# Bridal Shower Favors



## Pug Mom (Mar 8, 2016)

My sister has asked me to make bars of soap for bridal shower favors.  Any cute ideas on labeling it?


----------



## dixiedragon (Mar 8, 2016)

Something with the couple's names or something about them. 

Possible "Bridal Bubbles".


----------



## shunt2011 (Mar 8, 2016)

I would put their names and the "From our Shower to Yours" maybe?


----------



## TBandCW (Mar 8, 2016)

This is something I did as a special order.


----------



## Pug Mom (Mar 8, 2016)

Great ideas!! Thanks!


----------



## DeeAnna (Mar 8, 2016)

I'm not a good one to ask about things like this, but I know how to find answers. Here are a few threads with pics of party/wedding/shower favors:

http://www.soapmakingforum.com/showthread.php?t=52711
http://www.soapmakingforum.com/showthread.php?t=35458
http://www.soapmakingforum.com/showthread.php?t=54536
http://www.soapmakingforum.com/showthread.php?t=51649

There's tons more to hunt through for ideas -- https://www.google.com/search?q=soap+favors+site:soapmakingforum.com

Hope this helps!


----------



## RobertBarnett (Mar 13, 2016)

Organza bags are nice they serve several purposes...
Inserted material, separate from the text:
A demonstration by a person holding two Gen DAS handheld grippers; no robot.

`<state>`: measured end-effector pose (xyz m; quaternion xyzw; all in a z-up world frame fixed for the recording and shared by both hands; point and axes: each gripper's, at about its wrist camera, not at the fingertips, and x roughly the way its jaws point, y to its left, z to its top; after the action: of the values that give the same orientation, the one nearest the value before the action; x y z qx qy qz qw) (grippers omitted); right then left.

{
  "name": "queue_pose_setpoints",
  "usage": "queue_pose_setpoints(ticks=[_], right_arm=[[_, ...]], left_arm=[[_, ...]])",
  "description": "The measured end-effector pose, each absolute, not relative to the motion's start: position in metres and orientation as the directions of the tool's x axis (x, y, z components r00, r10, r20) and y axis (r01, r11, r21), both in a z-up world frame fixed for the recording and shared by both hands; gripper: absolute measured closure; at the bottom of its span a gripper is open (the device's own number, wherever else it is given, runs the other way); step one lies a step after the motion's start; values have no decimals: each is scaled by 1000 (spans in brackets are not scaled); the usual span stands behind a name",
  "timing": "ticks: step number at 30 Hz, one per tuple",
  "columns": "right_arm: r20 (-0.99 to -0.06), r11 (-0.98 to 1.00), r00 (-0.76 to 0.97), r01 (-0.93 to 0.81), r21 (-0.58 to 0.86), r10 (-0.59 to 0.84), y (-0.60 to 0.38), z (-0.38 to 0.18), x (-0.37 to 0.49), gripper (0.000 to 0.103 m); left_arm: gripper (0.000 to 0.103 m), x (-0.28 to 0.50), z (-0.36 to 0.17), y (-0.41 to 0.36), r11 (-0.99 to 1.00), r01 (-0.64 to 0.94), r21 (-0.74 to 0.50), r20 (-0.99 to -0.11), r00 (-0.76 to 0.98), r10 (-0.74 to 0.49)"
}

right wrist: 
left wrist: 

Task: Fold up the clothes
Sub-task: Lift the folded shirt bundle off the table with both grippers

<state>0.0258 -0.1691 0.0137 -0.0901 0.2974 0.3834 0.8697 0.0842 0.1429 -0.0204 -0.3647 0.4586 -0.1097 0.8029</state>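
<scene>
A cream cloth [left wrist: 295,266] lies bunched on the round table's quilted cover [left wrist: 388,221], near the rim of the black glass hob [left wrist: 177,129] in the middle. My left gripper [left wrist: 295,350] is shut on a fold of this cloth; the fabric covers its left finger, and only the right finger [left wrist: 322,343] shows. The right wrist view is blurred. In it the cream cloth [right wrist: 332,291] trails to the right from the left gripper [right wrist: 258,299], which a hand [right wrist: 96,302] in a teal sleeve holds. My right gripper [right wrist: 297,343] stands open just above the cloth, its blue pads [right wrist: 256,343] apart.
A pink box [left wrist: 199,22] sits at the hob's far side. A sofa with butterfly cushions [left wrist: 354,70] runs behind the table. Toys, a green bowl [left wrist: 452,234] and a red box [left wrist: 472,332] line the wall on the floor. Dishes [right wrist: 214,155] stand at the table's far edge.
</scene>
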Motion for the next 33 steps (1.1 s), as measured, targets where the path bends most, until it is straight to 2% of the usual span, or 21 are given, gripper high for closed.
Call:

1. Packaging that looks nice.
2. Packaging that lets you see and smell the soap through.
3. They can leave the soap in the bag to use it, the bag acts as a light scrubby for the skin.
4. They can hang their soap in the shower to dry out so the soap lasts longer.
5. On Etsy you can get them in dozens of colors to match the wedding.
6. They are very affordable.
7. Because they are used they are better for the environment.

Robert


----------